Requirement — Using the data below, return the stretch from the line that contains "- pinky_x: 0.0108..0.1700" through the line that contains "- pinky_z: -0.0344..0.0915", both included, exactly as it stands and nothing beyond it.

Dataset excerpt —
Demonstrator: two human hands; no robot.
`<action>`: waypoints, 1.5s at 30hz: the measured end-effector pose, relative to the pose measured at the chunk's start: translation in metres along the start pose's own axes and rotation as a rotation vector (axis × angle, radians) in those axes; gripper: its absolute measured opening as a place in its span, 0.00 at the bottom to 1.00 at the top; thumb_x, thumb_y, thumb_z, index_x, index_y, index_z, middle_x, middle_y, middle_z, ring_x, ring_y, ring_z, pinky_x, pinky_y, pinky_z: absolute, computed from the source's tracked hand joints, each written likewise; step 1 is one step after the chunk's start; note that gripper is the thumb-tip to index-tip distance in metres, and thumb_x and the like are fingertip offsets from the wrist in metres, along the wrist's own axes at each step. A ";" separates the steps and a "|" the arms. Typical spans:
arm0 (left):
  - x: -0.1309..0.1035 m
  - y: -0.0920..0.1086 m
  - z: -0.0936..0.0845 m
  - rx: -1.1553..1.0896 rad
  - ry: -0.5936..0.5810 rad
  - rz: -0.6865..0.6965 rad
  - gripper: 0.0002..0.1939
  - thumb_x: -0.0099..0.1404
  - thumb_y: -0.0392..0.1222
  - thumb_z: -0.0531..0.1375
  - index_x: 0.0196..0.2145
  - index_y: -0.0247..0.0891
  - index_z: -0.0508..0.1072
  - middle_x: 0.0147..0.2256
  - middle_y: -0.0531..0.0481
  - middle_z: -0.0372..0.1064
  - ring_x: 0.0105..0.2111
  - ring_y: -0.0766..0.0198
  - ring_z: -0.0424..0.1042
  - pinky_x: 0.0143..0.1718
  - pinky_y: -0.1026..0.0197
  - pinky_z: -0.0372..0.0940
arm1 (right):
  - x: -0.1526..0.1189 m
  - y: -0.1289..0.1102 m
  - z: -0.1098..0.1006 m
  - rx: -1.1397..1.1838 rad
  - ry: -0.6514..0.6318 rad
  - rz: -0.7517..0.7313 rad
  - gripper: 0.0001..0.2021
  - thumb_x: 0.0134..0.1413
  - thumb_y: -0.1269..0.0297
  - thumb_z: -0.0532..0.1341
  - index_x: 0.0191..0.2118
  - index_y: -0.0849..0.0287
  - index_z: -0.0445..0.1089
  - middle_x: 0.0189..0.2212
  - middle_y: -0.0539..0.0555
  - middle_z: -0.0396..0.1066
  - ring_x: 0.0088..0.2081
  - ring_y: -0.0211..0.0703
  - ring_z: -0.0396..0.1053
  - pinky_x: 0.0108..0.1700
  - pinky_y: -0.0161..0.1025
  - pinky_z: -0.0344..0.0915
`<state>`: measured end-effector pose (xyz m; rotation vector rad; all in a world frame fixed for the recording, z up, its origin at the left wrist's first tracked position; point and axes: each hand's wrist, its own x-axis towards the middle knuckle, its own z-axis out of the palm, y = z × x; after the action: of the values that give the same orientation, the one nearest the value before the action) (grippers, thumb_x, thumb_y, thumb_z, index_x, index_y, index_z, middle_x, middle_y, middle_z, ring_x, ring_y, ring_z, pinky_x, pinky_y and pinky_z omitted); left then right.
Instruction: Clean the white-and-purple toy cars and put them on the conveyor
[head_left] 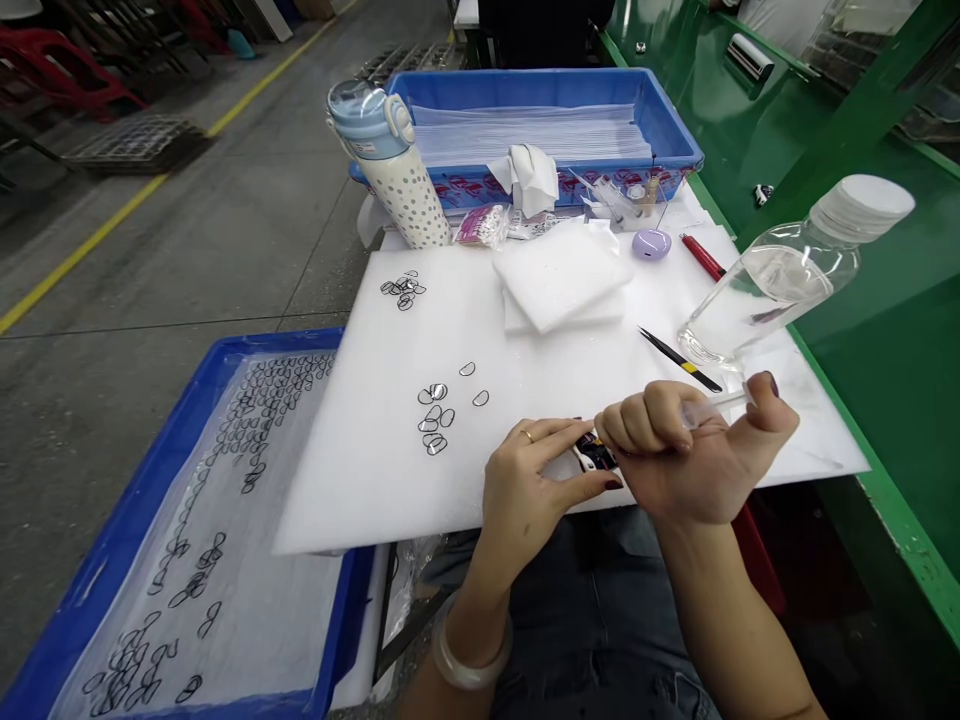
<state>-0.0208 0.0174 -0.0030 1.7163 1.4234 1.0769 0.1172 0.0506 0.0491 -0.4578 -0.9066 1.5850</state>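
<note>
Near the front edge of the white foam sheet (360,430), my left hand (529,490) grips a small black-and-white toy car (594,452) between fingers and thumb. My right hand (694,455) is wrapped round a clear syringe (709,407), its thumb at the plunger end. The syringe's tip is hidden by my fingers, close to the car, so I cannot tell whether they touch. Several clear, dark-rimmed window-like pieces (433,418) lie on the foam left of my hands, with another cluster (403,289) farther back.
Black tweezers (679,358) and a clear bottle (772,275) stand right of stacked foam pads (562,275). Behind are a dotted tumbler (401,185), a red pen-like tool (703,257) and a blue bin (525,88). A blue tray (187,400) of rimmed pieces sits lower left.
</note>
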 end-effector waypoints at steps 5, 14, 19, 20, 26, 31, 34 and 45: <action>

The answer —
  - pinky_x: 0.0108..0.1700
  - pinky_y: -0.0161..0.1025
  - pinky_z: -0.0344..0.0915

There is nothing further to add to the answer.